• _Data listing_:
##########
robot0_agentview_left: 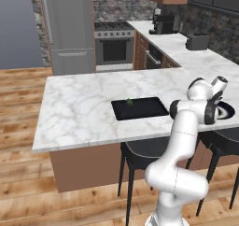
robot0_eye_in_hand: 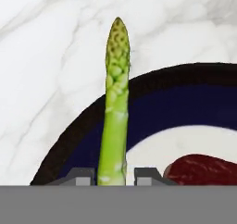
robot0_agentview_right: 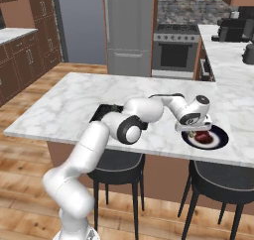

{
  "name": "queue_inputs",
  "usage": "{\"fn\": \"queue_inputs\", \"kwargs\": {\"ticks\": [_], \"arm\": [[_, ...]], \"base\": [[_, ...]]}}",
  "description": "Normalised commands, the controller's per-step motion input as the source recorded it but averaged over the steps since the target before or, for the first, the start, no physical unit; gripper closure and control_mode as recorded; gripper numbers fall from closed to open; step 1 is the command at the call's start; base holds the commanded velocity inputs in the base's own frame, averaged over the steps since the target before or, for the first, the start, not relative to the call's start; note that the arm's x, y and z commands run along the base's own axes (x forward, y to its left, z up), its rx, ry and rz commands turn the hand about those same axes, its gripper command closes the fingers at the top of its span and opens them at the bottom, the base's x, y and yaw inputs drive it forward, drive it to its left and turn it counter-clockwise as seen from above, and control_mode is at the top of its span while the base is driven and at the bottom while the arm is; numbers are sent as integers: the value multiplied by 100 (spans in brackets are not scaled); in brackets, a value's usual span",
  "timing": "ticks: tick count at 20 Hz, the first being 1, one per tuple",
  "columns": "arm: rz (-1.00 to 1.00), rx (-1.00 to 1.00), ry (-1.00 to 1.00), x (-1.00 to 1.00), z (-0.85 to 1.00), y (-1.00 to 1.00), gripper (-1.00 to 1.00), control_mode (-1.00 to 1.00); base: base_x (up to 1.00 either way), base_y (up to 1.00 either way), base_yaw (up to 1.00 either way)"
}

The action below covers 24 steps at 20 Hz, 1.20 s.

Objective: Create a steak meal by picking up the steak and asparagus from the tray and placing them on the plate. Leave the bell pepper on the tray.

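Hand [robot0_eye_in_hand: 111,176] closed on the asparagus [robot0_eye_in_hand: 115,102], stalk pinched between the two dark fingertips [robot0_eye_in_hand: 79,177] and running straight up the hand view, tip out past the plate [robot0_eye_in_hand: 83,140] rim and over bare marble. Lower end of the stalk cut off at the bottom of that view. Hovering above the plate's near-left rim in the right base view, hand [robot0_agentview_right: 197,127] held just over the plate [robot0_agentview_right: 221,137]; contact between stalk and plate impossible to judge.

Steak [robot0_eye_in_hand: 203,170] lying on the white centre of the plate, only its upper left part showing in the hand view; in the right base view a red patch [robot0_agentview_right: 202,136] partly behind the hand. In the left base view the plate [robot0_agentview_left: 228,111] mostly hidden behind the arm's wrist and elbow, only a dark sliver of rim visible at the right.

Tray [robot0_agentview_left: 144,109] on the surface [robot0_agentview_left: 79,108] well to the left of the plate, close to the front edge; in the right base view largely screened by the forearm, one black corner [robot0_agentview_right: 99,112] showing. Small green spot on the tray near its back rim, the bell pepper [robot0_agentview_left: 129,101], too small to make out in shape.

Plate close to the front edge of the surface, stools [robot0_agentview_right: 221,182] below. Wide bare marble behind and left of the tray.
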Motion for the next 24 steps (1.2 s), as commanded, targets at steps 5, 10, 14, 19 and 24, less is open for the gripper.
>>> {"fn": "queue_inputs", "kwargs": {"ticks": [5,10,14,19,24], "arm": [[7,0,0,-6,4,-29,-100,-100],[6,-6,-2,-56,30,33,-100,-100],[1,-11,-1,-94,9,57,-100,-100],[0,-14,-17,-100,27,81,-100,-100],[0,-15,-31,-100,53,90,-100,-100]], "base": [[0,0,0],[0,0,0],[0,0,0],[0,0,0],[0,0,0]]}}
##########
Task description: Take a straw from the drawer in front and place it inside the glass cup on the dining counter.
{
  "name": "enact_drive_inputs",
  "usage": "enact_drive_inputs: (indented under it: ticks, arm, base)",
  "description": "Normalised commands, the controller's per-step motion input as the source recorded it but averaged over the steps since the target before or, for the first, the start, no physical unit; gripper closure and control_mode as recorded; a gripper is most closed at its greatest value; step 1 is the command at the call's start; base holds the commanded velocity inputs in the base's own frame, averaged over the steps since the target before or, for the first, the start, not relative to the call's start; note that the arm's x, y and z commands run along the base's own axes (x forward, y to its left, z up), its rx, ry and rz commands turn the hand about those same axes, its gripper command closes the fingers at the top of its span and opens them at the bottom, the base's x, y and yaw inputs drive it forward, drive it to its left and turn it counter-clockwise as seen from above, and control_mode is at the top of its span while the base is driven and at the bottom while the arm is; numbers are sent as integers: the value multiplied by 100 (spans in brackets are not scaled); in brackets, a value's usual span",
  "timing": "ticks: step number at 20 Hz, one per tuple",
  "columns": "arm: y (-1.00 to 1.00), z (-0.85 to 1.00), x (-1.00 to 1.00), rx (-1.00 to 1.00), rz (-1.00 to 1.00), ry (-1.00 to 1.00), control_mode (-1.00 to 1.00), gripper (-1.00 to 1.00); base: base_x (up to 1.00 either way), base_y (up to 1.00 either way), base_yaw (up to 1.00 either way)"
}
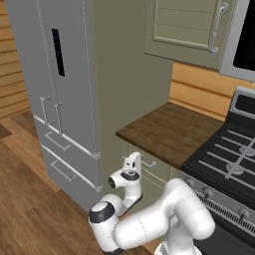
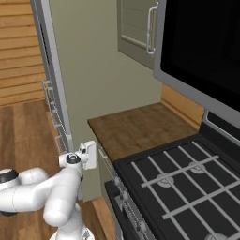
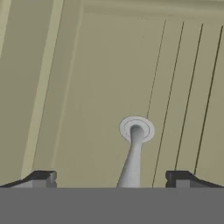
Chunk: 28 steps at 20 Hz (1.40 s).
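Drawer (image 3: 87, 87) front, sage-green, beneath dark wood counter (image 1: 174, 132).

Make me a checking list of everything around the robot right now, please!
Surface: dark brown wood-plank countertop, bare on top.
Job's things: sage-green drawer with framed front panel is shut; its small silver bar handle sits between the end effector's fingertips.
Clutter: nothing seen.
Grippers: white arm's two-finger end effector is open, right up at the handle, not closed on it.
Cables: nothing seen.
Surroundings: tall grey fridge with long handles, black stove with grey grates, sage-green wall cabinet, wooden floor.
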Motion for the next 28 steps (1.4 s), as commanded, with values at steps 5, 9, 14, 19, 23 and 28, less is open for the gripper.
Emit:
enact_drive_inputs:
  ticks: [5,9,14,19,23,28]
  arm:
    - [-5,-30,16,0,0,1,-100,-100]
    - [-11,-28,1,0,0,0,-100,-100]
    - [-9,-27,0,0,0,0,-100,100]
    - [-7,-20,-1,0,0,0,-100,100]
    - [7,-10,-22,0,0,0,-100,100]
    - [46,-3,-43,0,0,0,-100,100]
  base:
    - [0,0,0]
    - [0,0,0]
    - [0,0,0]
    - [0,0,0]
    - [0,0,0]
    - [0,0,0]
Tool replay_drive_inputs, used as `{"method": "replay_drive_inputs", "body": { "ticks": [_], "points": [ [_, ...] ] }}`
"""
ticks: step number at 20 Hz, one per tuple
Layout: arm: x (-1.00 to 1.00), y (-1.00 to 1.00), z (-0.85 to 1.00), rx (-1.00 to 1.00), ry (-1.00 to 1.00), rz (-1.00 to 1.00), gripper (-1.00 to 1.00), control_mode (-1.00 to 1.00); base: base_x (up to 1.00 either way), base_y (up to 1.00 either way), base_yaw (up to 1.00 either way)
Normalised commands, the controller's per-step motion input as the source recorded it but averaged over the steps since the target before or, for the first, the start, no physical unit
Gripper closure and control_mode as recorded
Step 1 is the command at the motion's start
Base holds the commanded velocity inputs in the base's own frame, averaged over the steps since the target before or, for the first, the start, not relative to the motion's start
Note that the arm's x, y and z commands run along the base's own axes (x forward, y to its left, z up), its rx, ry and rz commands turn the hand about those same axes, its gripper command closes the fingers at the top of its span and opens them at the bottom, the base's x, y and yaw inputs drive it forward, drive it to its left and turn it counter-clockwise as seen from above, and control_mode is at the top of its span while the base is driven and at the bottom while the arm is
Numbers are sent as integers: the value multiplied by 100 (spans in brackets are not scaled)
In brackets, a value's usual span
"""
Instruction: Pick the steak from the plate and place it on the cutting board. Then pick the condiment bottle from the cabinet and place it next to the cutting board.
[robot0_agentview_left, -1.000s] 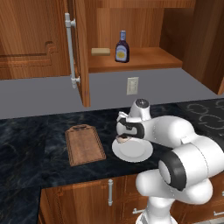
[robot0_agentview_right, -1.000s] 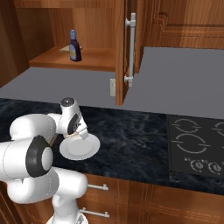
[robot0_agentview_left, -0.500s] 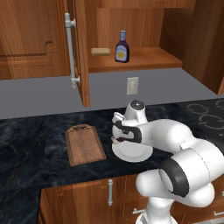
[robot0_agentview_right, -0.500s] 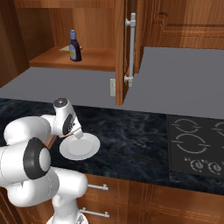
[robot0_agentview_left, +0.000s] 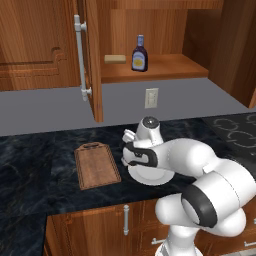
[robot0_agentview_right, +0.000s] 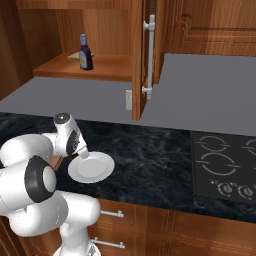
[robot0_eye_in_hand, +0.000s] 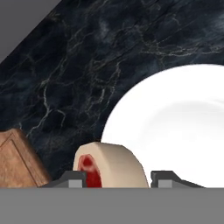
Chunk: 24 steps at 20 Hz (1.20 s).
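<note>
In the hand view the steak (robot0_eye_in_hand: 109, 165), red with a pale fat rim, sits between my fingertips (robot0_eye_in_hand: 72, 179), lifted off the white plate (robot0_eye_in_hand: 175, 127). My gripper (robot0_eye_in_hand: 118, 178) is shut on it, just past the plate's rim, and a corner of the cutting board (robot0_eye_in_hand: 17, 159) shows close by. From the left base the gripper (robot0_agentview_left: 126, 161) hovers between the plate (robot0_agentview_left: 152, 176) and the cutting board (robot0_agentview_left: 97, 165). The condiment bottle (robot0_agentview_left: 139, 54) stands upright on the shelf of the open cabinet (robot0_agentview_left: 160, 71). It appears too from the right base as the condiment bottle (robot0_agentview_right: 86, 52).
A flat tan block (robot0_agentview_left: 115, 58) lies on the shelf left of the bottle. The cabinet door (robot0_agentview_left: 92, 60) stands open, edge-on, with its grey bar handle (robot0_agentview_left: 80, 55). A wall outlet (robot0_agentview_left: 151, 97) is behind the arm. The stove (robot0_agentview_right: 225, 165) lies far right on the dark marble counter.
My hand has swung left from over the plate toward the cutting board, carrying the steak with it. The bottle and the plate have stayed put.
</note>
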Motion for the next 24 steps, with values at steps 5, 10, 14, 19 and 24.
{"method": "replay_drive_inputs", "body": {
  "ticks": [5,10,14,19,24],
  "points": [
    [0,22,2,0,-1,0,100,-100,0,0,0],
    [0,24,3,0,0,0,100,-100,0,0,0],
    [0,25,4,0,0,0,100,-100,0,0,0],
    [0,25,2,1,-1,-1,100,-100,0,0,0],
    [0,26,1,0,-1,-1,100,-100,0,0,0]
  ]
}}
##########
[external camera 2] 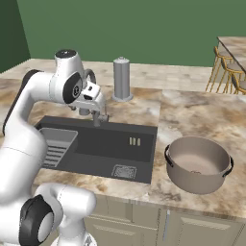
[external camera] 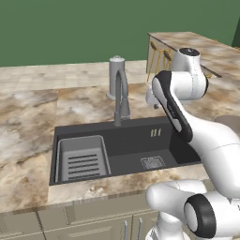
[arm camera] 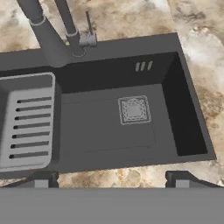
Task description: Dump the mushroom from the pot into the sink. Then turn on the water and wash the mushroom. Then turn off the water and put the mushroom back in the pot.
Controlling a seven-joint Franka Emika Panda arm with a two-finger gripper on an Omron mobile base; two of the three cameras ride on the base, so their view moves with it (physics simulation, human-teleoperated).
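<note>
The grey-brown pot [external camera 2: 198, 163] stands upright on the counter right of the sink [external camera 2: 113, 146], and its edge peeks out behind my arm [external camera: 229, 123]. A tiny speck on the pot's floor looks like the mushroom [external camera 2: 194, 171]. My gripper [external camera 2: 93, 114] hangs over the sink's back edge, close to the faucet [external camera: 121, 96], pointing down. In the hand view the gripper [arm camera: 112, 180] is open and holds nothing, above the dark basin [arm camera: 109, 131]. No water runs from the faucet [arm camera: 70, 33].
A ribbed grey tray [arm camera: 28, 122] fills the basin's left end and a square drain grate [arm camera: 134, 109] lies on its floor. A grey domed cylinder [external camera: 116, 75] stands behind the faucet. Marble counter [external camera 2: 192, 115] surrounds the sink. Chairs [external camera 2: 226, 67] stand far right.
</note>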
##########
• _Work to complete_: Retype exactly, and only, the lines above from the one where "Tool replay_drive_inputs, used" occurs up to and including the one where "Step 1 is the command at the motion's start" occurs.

• _Completed exercise_:
Tool replay_drive_inputs, used as `{"method": "replay_drive_inputs", "body": { "ticks": [_], "points": [ [_, ...] ] }}`
"""
ticks: step number at 20 Hz, one per tuple
Layout: arm: x (-1.00 to 1.00), y (-1.00 to 1.00), z (-0.85 to 1.00), rx (-1.00 to 1.00), ry (-1.00 to 1.00), rz (-1.00 to 1.00), gripper (-1.00 to 1.00), control_mode (-1.00 to 1.00); base: base_x (up to 1.00 either way), base_y (up to 1.00 either way), base_yaw (up to 1.00 either way)
Normalised commands, the controller's per-step motion input as the source recorded it but averaged over the steps since the target before or, for the first, the start, no physical unit
Gripper closure and control_mode as recorded
Step 1 is the command at the motion's start

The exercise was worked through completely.